MySQL Bugs: #42339: Backup of a small database takes too long time with high load

Bug #42339	Backup of a small database takes too long time with high load
Submitted:	26 Jan 2009 9:09	Modified:	11 Aug 2009 12:05
Reporter:	Bernt Marius Johnsen	Email Updates:
Status:	Duplicate	Impact on me:	None
Category:	MySQL Server: Backup	Severity:	S2 (Serious)
Version:	mysql-6.0-backup	OS:	Any
Assigned to:	Rafal Somla	CPU Architecture:	Any

Description:
Backup takes very long time if there is high load on the database. More than 2 hours in this case on a backup which takes 2 seconds with no load. This might be a duplicate of bug report #42338, but not necessarily.

How to repeat:
Run the jar file jl.jar attached to bug report #42338 with the property file attahced to bug report #42338 like this:

java -classpath jl.jar:mysql-connector-java-5.1.7-bin.jar com.sun.hadb.misc.jl.JL
test-mysql.prop

wait 10-15 minutes after the line

2009-01-26 09:47:10.867** Starting test

has appeared. Then take backup of the database named longtest.

Thank you for the report.

Verified as described. Problem only repeatable if updates happen on InnoDB tables.
Probably duplicate of bug #34414 as well.

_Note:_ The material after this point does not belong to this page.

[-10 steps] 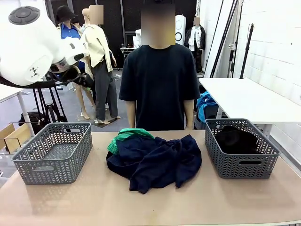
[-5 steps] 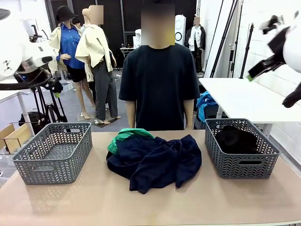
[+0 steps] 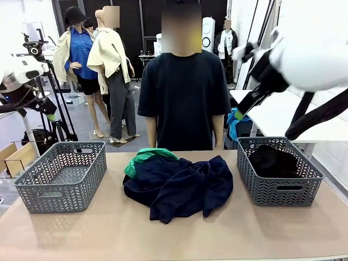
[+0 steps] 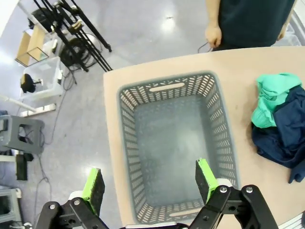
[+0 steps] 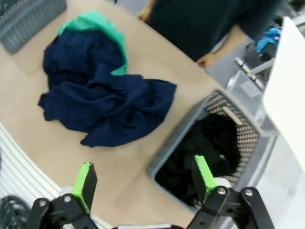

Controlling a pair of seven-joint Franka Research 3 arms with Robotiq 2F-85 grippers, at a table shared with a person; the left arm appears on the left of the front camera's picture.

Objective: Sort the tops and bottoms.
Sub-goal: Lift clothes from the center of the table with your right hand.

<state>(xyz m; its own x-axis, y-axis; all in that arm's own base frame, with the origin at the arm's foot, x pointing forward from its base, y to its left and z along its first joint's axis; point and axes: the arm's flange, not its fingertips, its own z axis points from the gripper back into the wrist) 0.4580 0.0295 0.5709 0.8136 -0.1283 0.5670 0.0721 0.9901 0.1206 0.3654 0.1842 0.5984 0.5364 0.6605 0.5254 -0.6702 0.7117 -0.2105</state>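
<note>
Now the navy garments (image 3: 182, 187) are seen crumpled in one pile at the middle of the table (image 3: 174, 239), with the green garment (image 3: 142, 157) tucked under the pile's far left edge and partly covered by it. Both grippers are held high, well apart from the cloth, and nothing is gripped by either. The left gripper (image 4: 150, 181) is held with its green-padded fingers (image 4: 94, 185) spread wide above the left basket (image 4: 125, 143), so the pile lies off to the right of those fingers, past the basket's right wall. The right gripper (image 5: 144, 180) is likewise spread wide, over the near right part of the table. In the right wrist view the pile is seen to the far left of its fingers (image 5: 203, 174), while the black garment (image 5: 209, 143) is bundled in the right basket (image 5: 248, 138), past the finger on the picture's right. Both baskets are grey lattice ones, set at the left and right ends of the pale tan tabletop, each well apart from the pile. At the far side a person (image 3: 185, 92) in a black T-shirt is stood close to the table edge, arms hanging down. Beyond the table a grey floor (image 4: 143, 43) is seen, with black tripod legs (image 4: 71, 28) left of the left basket and a white table (image 3: 283, 111) at the far right.
</note>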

Further info from original reporter:

The transactions run by the test program runs a mix of selects, inserts, deletes and updates. There's also extensive use of aggregates. The client runs with autocommit, so there are no long transactions.

More from original reporter: The problems started to occur between 8 and 16 concurrent treads running back-to-back transactions. The response time for backup then increases in an exponential-like way.

------------

This problem *may* be due to the simple commit blocker implementation used by backup. WL#4610 is for refining that piece of code. Thus, further investigation is required - this may or may not be a duplicate of bug#34414.

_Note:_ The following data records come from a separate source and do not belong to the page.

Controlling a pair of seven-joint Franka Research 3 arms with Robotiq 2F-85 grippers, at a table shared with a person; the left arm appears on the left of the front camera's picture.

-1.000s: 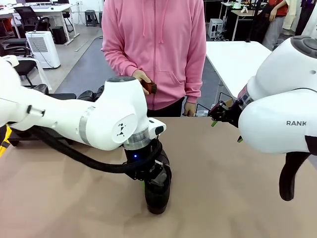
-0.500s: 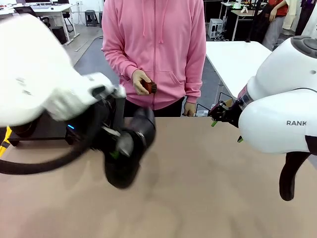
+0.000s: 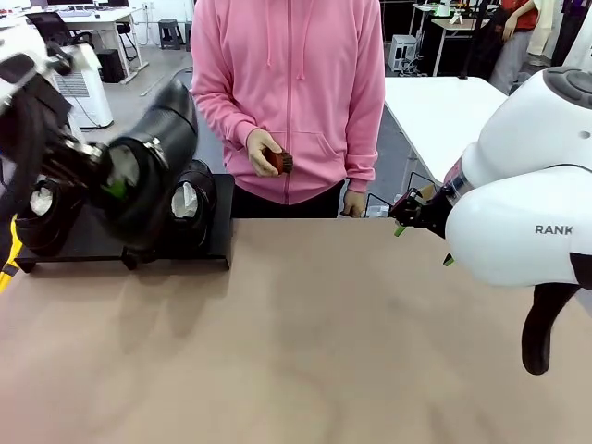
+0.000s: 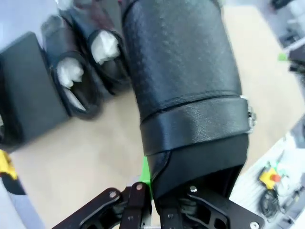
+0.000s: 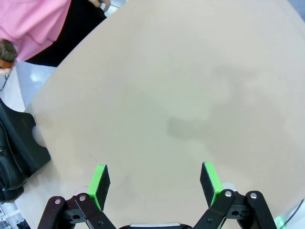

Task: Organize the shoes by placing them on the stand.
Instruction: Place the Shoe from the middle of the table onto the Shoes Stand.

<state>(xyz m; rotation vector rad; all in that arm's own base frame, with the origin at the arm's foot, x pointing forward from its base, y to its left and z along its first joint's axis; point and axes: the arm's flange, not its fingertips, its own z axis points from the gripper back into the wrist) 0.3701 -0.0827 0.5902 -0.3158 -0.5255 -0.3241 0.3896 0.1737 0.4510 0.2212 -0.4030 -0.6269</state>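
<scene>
While your left gripper (image 4: 143, 191) is carrying a black shoe (image 3: 153, 166) at the upper left of the front view, jaws clamped on its heel rim, you are risking a collision with the two stuffed shoes (image 3: 190, 208) already sitting on the stand (image 3: 102, 245). Because that grip is catching only a thin edge, the shoe may be swinging and could slip. Your right gripper (image 5: 155, 183) is hovering wide and empty over the tabletop (image 3: 370, 351).

Tan table (image 3: 370, 333) carries black stand (image 3: 215, 242); shoes (image 3: 190, 203) atop stand.
</scene>
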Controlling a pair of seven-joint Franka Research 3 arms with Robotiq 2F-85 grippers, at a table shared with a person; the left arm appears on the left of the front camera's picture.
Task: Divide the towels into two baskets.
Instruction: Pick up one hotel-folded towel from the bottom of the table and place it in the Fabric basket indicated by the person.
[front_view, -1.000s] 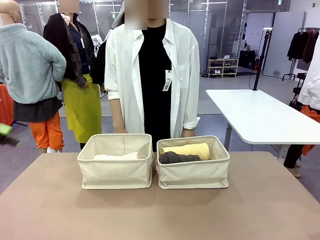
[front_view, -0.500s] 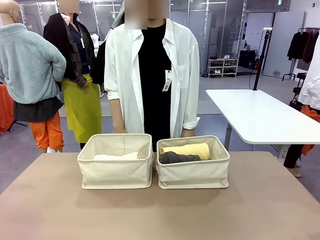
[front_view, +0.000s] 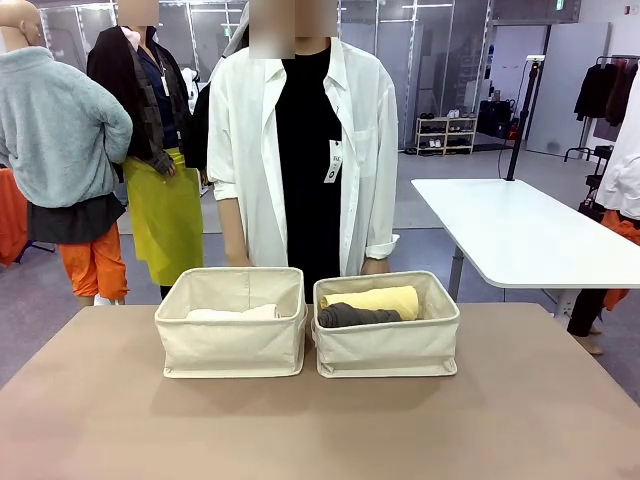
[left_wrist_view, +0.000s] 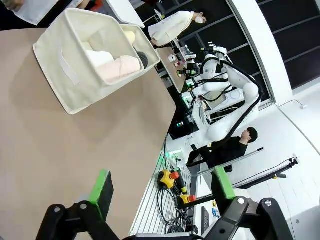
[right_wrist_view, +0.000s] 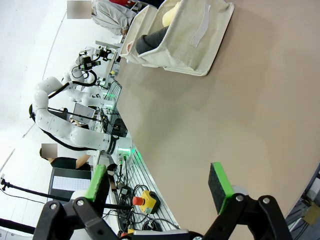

An interesting next step could be to have longer transactions, e.g. similar operations as done in the test client, but with 5-10 operations bundled together in transactions. If the CB really is the root of this problem, the effects reported should be observable with much fewer threads running back-to-back transactions.

The load from jl.jar implemented in mysql test framework using RQG

Attachment: jl.test (application/octet-stream, text), 1.05 KiB.

RQG grammar for jl.test

Attachment: jl.rqg (application/octet-stream, text), 1.89 KiB.

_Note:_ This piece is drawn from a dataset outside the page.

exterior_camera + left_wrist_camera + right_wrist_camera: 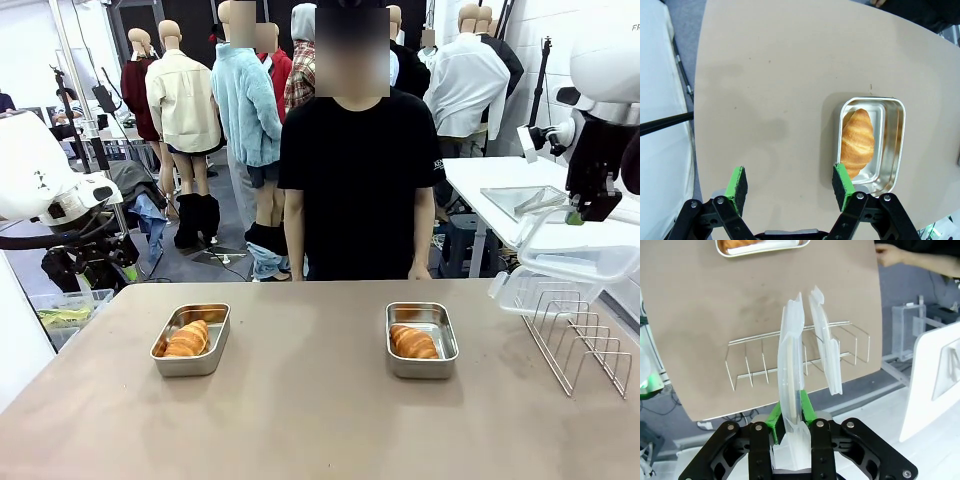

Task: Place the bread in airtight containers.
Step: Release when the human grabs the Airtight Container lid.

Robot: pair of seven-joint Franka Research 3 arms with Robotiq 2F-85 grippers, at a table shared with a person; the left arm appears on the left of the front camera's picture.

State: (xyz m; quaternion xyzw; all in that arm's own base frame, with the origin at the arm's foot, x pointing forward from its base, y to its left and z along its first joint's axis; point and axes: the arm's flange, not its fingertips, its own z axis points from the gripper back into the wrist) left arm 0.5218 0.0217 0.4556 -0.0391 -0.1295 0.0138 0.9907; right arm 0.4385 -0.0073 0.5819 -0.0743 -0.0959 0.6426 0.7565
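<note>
The left tool (790, 186) hangs over the surface (780, 75), pads apart and empty; its wrist view looks straight down on the left tin (897, 142), where a golden, ridged croissant (858, 142) lies lengthwise. The front view adds the right tin (421, 368), uncovered, with another croissant (412, 342) inside. The right tool (791, 415) is clamped on a clear lid (790, 355); its wrist view reveals a second lid (825, 347) standing in the wire rack (750, 360).

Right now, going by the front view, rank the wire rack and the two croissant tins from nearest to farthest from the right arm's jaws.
1. Silver wire rack: table's right edge, under the jaws.
2. Shiny rectangular steel tin right of centre, holding a golden croissant.
3. Matching steel tin on the left: farthest.
</note>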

I have transcribed the jl.jar code into a test case which uses the random query generator. To run jl.test, I do the following:

- place jl.rqg in mysql-test/ directory,
- place jl.test in mysql-test/t directory,
- set RQG_HOME environment variable to point at the directory where RQG is installed,
- run test with "./mtr jl".

One needs to have RQG installed. See http://forge.mysql.com/wiki/RandomQueryGenerator.

An improved version of jl.test

Attachment: jl.test (application/octet-stream, text), 1.58 KiB.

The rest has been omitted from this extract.